| WHAT YOU WILL DO |
Each entry below should be printed exactly as given.
================================
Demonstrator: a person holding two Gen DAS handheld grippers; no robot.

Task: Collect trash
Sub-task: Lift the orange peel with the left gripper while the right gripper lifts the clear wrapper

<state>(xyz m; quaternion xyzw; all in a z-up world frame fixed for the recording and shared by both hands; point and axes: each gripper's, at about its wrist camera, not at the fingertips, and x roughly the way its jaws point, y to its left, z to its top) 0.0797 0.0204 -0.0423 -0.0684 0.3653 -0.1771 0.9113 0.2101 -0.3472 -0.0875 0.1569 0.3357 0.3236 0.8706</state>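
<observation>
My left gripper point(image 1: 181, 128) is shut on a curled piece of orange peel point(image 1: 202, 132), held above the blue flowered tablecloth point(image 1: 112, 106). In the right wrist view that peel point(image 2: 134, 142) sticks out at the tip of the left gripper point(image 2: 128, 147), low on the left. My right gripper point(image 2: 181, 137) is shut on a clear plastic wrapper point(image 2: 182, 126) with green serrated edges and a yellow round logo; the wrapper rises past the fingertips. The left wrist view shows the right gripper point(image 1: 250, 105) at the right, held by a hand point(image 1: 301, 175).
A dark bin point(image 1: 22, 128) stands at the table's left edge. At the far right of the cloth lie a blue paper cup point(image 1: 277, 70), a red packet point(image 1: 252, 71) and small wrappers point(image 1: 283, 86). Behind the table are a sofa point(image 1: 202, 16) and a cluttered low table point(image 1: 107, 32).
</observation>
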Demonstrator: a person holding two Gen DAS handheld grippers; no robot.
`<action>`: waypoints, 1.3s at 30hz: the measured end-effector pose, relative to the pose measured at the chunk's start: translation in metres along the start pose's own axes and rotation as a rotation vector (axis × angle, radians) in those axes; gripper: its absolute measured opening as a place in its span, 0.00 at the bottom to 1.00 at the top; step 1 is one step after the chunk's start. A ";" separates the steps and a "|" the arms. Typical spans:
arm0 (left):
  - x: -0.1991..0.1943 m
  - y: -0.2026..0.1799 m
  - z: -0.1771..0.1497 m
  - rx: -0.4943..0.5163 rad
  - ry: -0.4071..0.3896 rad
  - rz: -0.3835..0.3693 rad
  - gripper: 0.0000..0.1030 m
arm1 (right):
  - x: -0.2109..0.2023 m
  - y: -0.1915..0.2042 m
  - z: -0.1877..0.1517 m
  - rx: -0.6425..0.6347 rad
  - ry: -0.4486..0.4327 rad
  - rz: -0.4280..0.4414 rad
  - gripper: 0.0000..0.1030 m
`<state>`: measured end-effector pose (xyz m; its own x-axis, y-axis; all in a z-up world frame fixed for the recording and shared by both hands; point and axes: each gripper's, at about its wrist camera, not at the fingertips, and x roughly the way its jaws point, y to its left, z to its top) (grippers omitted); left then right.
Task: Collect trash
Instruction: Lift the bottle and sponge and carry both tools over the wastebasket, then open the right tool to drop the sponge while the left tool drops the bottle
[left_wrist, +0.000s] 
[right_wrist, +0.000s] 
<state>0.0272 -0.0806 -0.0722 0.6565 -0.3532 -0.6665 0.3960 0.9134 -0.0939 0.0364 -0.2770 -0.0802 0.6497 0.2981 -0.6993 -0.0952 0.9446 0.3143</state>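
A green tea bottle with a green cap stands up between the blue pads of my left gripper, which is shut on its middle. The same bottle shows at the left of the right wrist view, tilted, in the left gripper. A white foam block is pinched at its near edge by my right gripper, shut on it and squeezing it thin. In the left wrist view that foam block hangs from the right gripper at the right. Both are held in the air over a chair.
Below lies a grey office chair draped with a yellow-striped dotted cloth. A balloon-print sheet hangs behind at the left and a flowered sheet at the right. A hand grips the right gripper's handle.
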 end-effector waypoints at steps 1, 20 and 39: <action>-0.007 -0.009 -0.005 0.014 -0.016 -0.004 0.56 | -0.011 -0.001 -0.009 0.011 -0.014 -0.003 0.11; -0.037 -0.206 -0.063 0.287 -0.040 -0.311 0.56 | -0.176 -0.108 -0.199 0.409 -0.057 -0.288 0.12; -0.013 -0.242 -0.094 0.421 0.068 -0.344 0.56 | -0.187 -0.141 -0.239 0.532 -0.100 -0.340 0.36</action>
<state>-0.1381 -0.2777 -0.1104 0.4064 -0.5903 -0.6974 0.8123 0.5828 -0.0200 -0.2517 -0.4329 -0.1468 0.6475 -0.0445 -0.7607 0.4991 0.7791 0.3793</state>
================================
| TASK RESPONSE |
Demonstrator: a person holding two Gen DAS handheld grippers; no robot.

Task: Collect trash
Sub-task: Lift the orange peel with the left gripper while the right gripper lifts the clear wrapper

<state>(xyz m; quaternion xyzw; all in a z-up world frame fixed for the recording and shared by both hands; point and axes: each gripper's, at about its wrist camera, not at the fingertips, and x roughly the way its jaws point, y to its left, z to its top) 0.0797 0.0204 -0.0423 -0.0684 0.3653 -0.1771 0.9113 0.2101 -0.3472 -0.0875 0.1569 0.3357 0.3236 0.8706</state>
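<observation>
My left gripper point(image 1: 181, 128) is shut on a curled piece of orange peel point(image 1: 202, 132), held above the blue flowered tablecloth point(image 1: 112, 106). In the right wrist view that peel point(image 2: 134, 142) sticks out at the tip of the left gripper point(image 2: 128, 147), low on the left. My right gripper point(image 2: 181, 137) is shut on a clear plastic wrapper point(image 2: 182, 126) with green serrated edges and a yellow round logo; the wrapper rises past the fingertips. The left wrist view shows the right gripper point(image 1: 250, 105) at the right, held by a hand point(image 1: 301, 175).
A dark bin point(image 1: 22, 128) stands at the table's left edge. At the far right of the cloth lie a blue paper cup point(image 1: 277, 70), a red packet point(image 1: 252, 71) and small wrappers point(image 1: 283, 86). Behind the table are a sofa point(image 1: 202, 16) and a cluttered low table point(image 1: 107, 32).
</observation>
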Demonstrator: a person holding two Gen DAS handheld grippers; no robot.
`<action>`: waypoints, 1.3s at 30hz: the measured end-effector pose, relative to the pose measured at the chunk's start: translation in metres along the start pose's own axes and rotation as a rotation vector (axis × angle, radians) in those axes; gripper: its absolute measured opening as a place in its span, 0.00 at the bottom to 1.00 at the top; step 1 is one step after the chunk's start. A ";" separates the steps and a "|" the arms. Typical spans:
arm0 (left):
  - x: -0.1991..0.1943 m
  - y: -0.2026..0.1799 m
  - z: -0.1771..0.1497 m
  - rx: -0.4943..0.5163 rad
  - ry: -0.4071..0.3896 rad
  - rz: -0.3835..0.3693 rad
  - gripper: 0.0000..0.1030 m
arm1 (right):
  - x: -0.2109..0.2023 m
  - y: -0.1915..0.2042 m
  - z: -0.1877..0.1517 m
  - rx: -0.6425..0.6347 rad
  - ry: -0.4486..0.4327 rad
  - rz: -0.4280..0.4414 rad
  - gripper: 0.0000..0.1030 m
`<state>`: measured end-effector pose (xyz m; its own x-axis, y-axis; all in a z-up world frame fixed for the recording and shared by both hands; point and axes: each gripper's, at about its wrist camera, not at the fingertips, and x roughly the way its jaws point, y to its left, z to its top) (grippers omitted); left then right.
Task: Collect trash
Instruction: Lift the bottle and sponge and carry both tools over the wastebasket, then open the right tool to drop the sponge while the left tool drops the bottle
[left_wrist, +0.000s] 
[right_wrist, +0.000s] 
<state>0.0272 -0.0806 -0.0722 0.6565 -0.3532 -0.6665 0.3960 0.9134 -0.0939 0.0364 -0.2770 -0.0802 0.6497 0.2981 -0.6993 -0.0952 0.9446 0.3143</state>
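A green tea bottle with a green cap stands up between the blue pads of my left gripper, which is shut on its middle. The same bottle shows at the left of the right wrist view, tilted, in the left gripper. A white foam block is pinched at its near edge by my right gripper, shut on it and squeezing it thin. In the left wrist view that foam block hangs from the right gripper at the right. Both are held in the air over a chair.
Below lies a grey office chair draped with a yellow-striped dotted cloth. A balloon-print sheet hangs behind at the left and a flowered sheet at the right. A hand grips the right gripper's handle.
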 end-effector waypoints at steps 1, 20 and 39: <action>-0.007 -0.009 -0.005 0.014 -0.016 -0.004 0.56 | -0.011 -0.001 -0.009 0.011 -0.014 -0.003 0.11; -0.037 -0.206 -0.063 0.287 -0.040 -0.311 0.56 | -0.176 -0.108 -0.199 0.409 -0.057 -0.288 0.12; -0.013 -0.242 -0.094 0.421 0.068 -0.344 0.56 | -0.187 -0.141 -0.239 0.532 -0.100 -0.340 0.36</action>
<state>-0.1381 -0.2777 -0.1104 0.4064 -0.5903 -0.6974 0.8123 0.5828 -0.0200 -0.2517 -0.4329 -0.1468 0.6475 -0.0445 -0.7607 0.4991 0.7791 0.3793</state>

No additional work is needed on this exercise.